I’ve also had the opportunity to help with programs and fundraisers such as the 3M Harvest Lunch and United Way Campaign Launch, which helps provide meals to neighbours in need. When handing out meals, it was shocking to see how many community members needed support, but it’s comforting to see how many people support the event either through buying tickets or by dedicating their time to help distribute meals.
“Through my experience as a Sponsored Employee, I came to a new level of awareness of the privileges my family and I benefit from. My daily routines sheltered me from witnessing the poverty, homelessness and other issues in the city. Many of us live in bubbles like this, unaware of the struggle of others in our communities.”
- Diane Piedade, Former United Way 3M Sponsored Employee Events, Hospitality and Community Partnerships Manager, 3M Canada
It’s been great to learn about how the 3M Harvest Lunch has adapted over time to be able to continue to meet the needs of community members. The model has evolved so that people were able to buy a meal for a neighbour in need through the purchase of their ticket to the event. This year alone, we were able to provide over 4,000 meals for individuals in need. Although it’s only one meal, it’s one meal they don’t have to worry about.

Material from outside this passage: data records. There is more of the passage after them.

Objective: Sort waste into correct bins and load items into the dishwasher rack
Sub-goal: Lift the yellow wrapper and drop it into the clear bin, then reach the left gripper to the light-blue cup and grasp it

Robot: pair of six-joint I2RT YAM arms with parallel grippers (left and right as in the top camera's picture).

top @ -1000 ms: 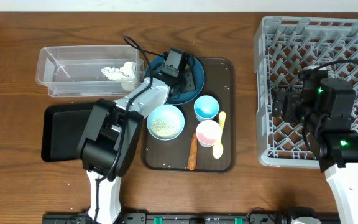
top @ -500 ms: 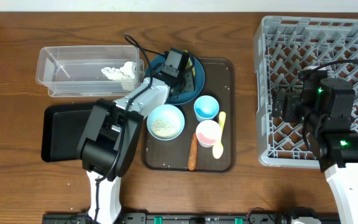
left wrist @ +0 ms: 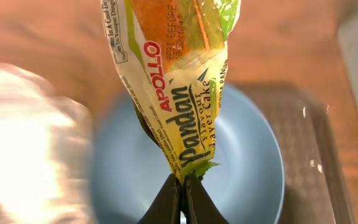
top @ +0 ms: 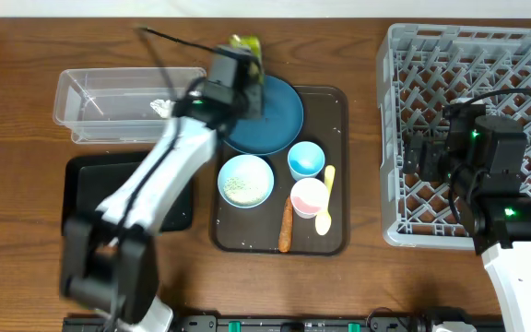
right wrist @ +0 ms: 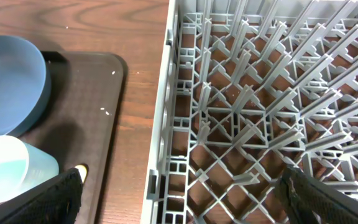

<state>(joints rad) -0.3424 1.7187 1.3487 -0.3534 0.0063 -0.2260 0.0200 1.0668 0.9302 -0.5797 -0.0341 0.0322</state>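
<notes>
My left gripper (left wrist: pixel 183 186) is shut on a yellow-green printed wrapper (left wrist: pixel 173 81), held above the dark blue plate (left wrist: pixel 241 162). In the overhead view the wrapper (top: pixel 246 46) sits at the plate's (top: pixel 279 115) far left edge, near the clear tub (top: pixel 81 106) holding white tissue (top: pixel 162 108). The black tray (top: pixel 81 180) lies below the tub. On the brown serving tray are a white bowl with rice (top: pixel 245 181), a light blue cup (top: pixel 305 160), a pink cup (top: pixel 308 196), a yellow spoon (top: pixel 325 203) and a carrot stick (top: pixel 286 226). My right gripper (right wrist: pixel 179 193) is open over the grey rack's (top: pixel 468 55) left edge.
The brown serving tray (top: pixel 335 101) lies between the bins and the rack. In the right wrist view the rack wall (right wrist: pixel 166 124) stands just right of the tray's edge (right wrist: pixel 114 81), with the plate (right wrist: pixel 11 74) and blue cup (right wrist: pixel 11 171) at left.
My left arm has lifted off the plate and swung up and left, carrying the wrapper out over the plate's far left edge. The right arm has not moved.
</notes>
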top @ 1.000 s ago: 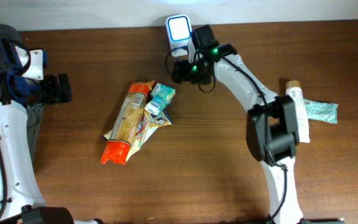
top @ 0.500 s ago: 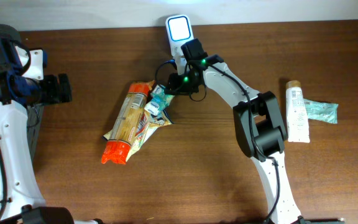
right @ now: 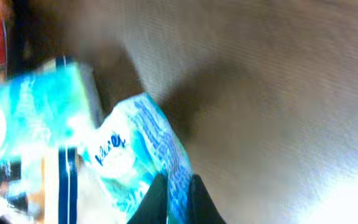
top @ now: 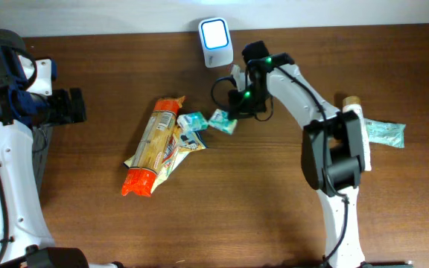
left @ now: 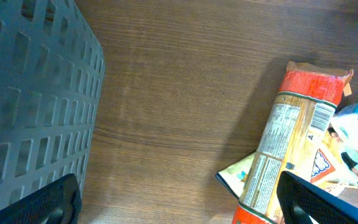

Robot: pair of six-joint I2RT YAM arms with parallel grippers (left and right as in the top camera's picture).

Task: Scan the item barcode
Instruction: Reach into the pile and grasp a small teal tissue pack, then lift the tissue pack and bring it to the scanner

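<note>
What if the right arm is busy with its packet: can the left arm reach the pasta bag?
Probably yes: the left end effector is open, with only bare table between it and the pasta bag. The packet is beyond it.

A pasta bag point(top: 155, 145) lies at nine o'clock from the table's point(top: 259, 216) centre. At three o'clock, a white tube point(top: 354, 112) lies just beside a teal sachet point(top: 386, 132). A grey slotted crate point(left: 36, 93) stands farther out at nine o'clock.

A grey slotted basket point(left: 30, 93) sits left of a red-topped food packet point(left: 294, 149) on the table point(left: 185, 93)
</note>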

It doesn’t take much to give.
Although it has been difficult to witness the struggle and hardship many in our community face, I don’t think we can create real change without facing the reality of poverty in our communities. It exists and we must do what we can to help give people a fair shot at a good life.
I am proud to work alongside others who are making an impact by dedicating their time, expertise, and donations to United Way and the agencies it supports. Although it feels like an impossible climb, together we can make progress towards helping our neighbours in need.